The following functionalities will be supported:

  • Navigate the VOS tree, which consists of pools, containers, objects, dkeys, akeys, and values.

  • Dump the value of an akey at a given VOS path to a file.

  • Insert, modify, or delete value at a specific VOS path.

  • Dump and modify DTX, ILOG and VEA entries.

  • View SMD info.

  • Sync the SMD file from backups within a pool’s NVMe blob.

Requirements for Distributed Checker

In the catastrophic recovery phase I, the distributed checker should have the ability to detect and handle the following inconsistencies:

  • Orphan pool

The pool only is claimed by engines, but not registered on MS. It is an orphan pool.

  • Dangling pool entry

The pool only has dangling entry registered on MS but not claimed by any engine.

  • Broken pool service

Only a subset of PS replicas are present, do not have a quorum for the PS leader.

  • Inconsistency pool label

The pool label recorded by MS does not match the pool label property from PS.

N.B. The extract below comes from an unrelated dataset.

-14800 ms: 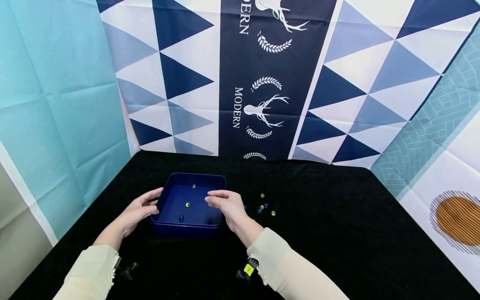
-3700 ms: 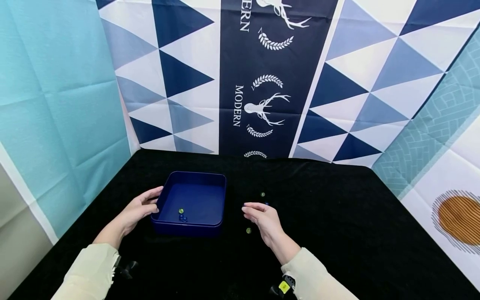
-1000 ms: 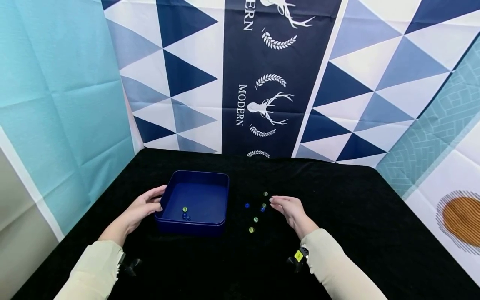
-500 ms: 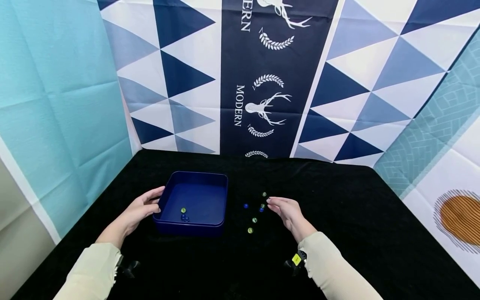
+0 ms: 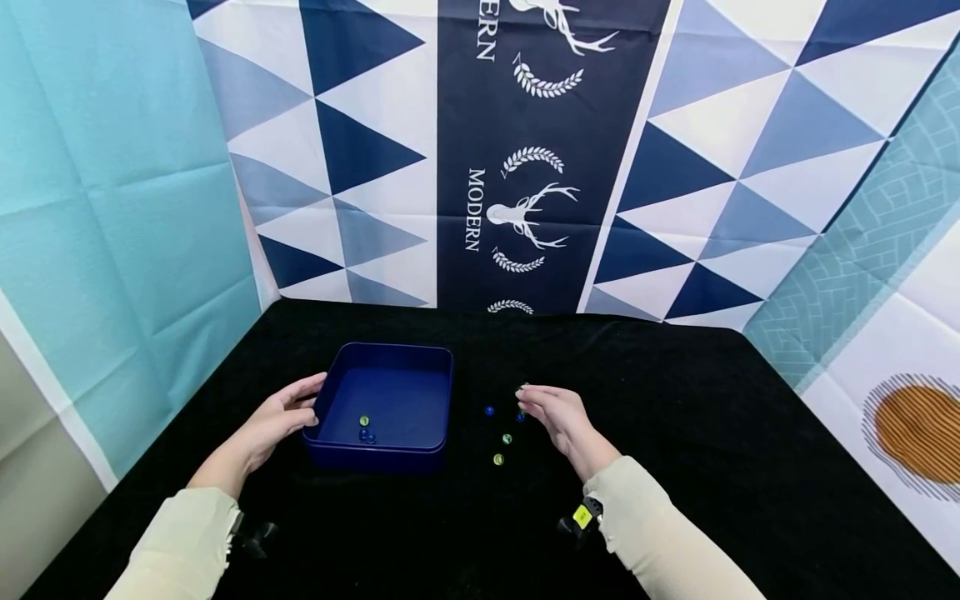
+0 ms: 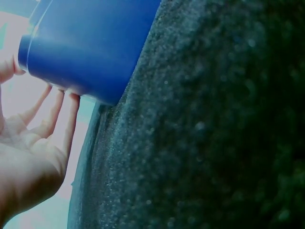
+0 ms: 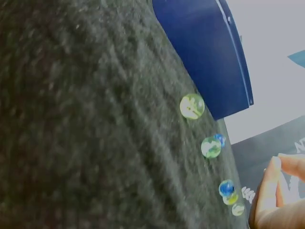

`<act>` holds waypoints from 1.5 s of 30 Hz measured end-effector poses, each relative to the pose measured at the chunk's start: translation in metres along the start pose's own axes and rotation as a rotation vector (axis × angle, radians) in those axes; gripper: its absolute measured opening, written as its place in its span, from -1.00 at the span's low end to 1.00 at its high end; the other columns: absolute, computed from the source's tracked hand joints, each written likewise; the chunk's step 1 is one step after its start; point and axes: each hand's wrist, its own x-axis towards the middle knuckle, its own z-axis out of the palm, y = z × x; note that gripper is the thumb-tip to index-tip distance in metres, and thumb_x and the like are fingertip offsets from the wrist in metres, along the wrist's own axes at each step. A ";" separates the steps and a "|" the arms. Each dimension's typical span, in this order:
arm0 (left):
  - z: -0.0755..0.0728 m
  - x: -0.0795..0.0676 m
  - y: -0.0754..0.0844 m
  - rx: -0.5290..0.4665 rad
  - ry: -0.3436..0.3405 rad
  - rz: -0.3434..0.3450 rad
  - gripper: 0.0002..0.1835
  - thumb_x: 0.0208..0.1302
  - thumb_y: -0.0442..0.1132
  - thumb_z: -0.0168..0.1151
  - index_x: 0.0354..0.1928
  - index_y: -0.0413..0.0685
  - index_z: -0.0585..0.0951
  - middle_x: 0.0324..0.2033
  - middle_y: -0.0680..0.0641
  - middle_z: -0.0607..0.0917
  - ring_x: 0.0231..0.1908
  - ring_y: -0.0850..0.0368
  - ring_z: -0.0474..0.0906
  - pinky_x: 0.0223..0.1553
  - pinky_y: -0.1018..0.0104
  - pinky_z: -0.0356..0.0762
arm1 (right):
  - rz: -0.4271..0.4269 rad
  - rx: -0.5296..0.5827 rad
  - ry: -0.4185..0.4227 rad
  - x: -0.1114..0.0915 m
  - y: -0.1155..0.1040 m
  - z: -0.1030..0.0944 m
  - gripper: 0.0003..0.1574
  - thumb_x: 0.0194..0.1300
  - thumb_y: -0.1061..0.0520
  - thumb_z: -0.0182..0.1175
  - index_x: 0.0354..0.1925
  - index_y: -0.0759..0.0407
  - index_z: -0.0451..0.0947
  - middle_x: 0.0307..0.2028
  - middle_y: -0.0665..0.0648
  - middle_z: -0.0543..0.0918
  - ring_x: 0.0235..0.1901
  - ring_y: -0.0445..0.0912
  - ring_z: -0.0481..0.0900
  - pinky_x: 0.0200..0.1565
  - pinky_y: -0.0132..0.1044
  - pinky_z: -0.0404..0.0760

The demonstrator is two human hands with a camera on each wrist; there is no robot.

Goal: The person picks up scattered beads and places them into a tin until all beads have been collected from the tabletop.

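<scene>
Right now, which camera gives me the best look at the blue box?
The head view: it shows the blue box's open top, floor and the marbles inside, with the left hand at its side. The left wrist view shows an outer corner, the right wrist view outer wall and rim; both are cut off.

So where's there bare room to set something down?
Free: black cloth right of the right hand, or between left sleeve and right sleeve; the far half inside the box. Crowded: between box and right hand, where loose marbles lie.
</scene>
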 end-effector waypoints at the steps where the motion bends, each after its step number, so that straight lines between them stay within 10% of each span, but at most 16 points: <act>1: 0.000 0.000 0.000 -0.001 0.000 -0.001 -0.20 0.09 -0.45 0.07 0.42 -0.16 0.06 0.35 -0.30 0.09 0.25 -0.19 0.09 0.02 0.20 0.31 | 0.000 0.000 -0.003 0.000 0.000 0.002 -0.83 0.08 0.49 0.18 -0.28 0.48 0.57 -0.24 0.21 0.61 -0.40 -0.18 0.62 -0.21 -0.38 0.55; 45: -0.006 0.002 0.000 0.017 -0.009 0.006 -0.20 0.08 -0.45 0.06 0.42 -0.18 0.06 0.34 -0.32 0.09 0.28 -0.24 0.02 0.07 0.10 0.25 | -0.027 -0.051 -0.101 -0.004 0.000 0.091 -0.75 0.04 0.47 0.22 -0.22 0.57 0.56 -0.40 0.17 0.64 -0.46 -0.15 0.61 -0.24 -0.32 0.57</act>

  • Orphan pool shard in pool map

An engine has some allocated storage but does not appear in the pool map. The pool shard on this engine is orphan.

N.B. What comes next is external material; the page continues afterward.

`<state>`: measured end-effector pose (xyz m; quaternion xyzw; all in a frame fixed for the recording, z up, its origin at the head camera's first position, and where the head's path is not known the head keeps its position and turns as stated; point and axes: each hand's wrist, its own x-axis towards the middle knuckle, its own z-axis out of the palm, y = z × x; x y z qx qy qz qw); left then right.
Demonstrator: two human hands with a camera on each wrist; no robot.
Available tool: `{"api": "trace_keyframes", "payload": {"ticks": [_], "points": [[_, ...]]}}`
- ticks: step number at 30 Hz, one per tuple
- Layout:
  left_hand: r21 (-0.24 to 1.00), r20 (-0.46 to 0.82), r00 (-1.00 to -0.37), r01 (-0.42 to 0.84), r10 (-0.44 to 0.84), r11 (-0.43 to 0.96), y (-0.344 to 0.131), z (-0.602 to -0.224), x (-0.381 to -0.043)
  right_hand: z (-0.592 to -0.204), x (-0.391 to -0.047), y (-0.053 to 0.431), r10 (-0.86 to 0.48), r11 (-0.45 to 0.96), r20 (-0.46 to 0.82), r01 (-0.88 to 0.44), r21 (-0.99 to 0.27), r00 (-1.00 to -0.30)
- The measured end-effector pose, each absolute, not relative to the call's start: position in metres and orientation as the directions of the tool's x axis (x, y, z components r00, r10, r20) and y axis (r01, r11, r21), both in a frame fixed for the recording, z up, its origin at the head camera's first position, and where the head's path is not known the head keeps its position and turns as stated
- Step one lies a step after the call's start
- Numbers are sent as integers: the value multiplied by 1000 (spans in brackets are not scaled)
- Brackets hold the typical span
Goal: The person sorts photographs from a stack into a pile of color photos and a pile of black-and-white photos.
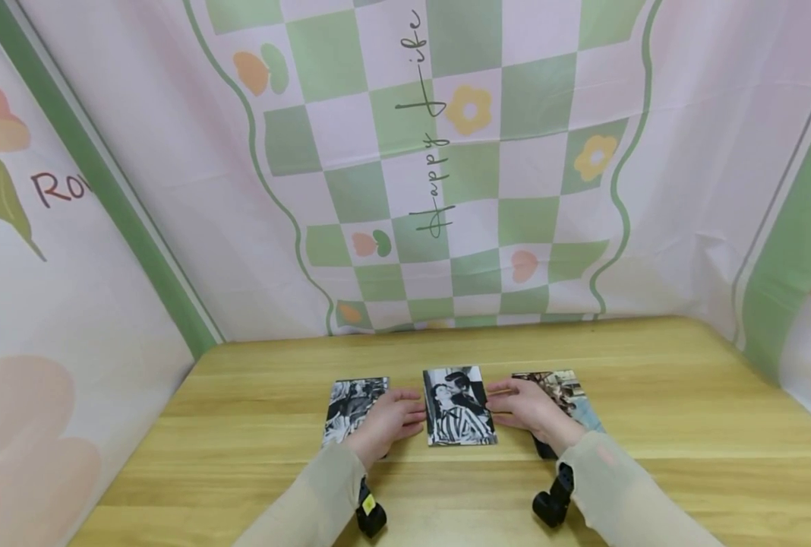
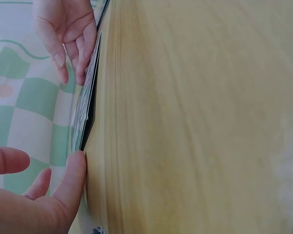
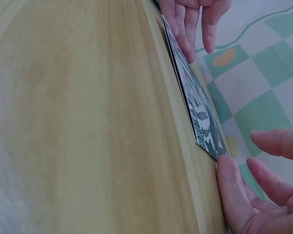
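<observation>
A black-and-white photo card (image 1: 459, 418) lies in the middle of the wooden table, showing figures and bold striped clothing. My left hand (image 1: 393, 419) is at its left edge, fingers extended toward it; in the left wrist view a fingertip (image 2: 76, 168) meets the card's end. From the other side my right hand (image 1: 534, 412) reaches the right edge, with a fingertip (image 3: 228, 168) right at the card's corner in the right wrist view. Another black-and-white card (image 1: 348, 404) lies left, partly hidden under my left hand. A coloured card (image 1: 579, 396) lies right, partly covered by my right hand and wrist.
Black wrist cameras hang below the left cuff (image 1: 371, 516) and the right cuff (image 1: 554, 497). A checked green and white curtain (image 1: 470, 175) backs the table (image 1: 276, 471). Printed fabric walls (image 1: 57, 304) rise on both sides.
</observation>
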<state>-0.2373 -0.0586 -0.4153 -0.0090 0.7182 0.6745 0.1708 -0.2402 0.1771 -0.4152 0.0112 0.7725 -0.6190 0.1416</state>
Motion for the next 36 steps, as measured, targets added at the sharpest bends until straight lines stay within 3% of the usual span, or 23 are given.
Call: {"api": "trace_keyframes", "payload": {"ticks": [20, 36], "points": [[968, -249, -946, -237, 208, 81, -59, -412, -238, -413, -242, 177, -148, 187, -222, 193, -963, -964], [973, -221, -970, -212, 105, 86, -54, -419, -237, -422, -241, 170, -64, 158, -229, 216, -963, -971]]}}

  • Dangling pool map entry

An engine is referenced in the pool map, but no storage is allocated on this engine. The pool map entry for this pool shard is dangling reference.

  • Orphan container

The container has storage allocated on engines but does not exist in the container service (CS that is currently combined with PS). It is an orphan container.

  • Inconsistent container label

The container label recorded by CS does not match the container label property.

In addition to above internal functionalities, there are also some control related requirements, including:

  • Switch system between check mode and regular mode.

  • (Re-)Start checker for all pools or specified pool(s) in the system.

  • Stop checker for all pools or specified pool(s).

  • Resume checker for all pools or specified pool(s) from former stopped/paused point (pass).

  • Query checker process for all pools or specified pool(s).

  • Config the repair policy for specified inconsistency.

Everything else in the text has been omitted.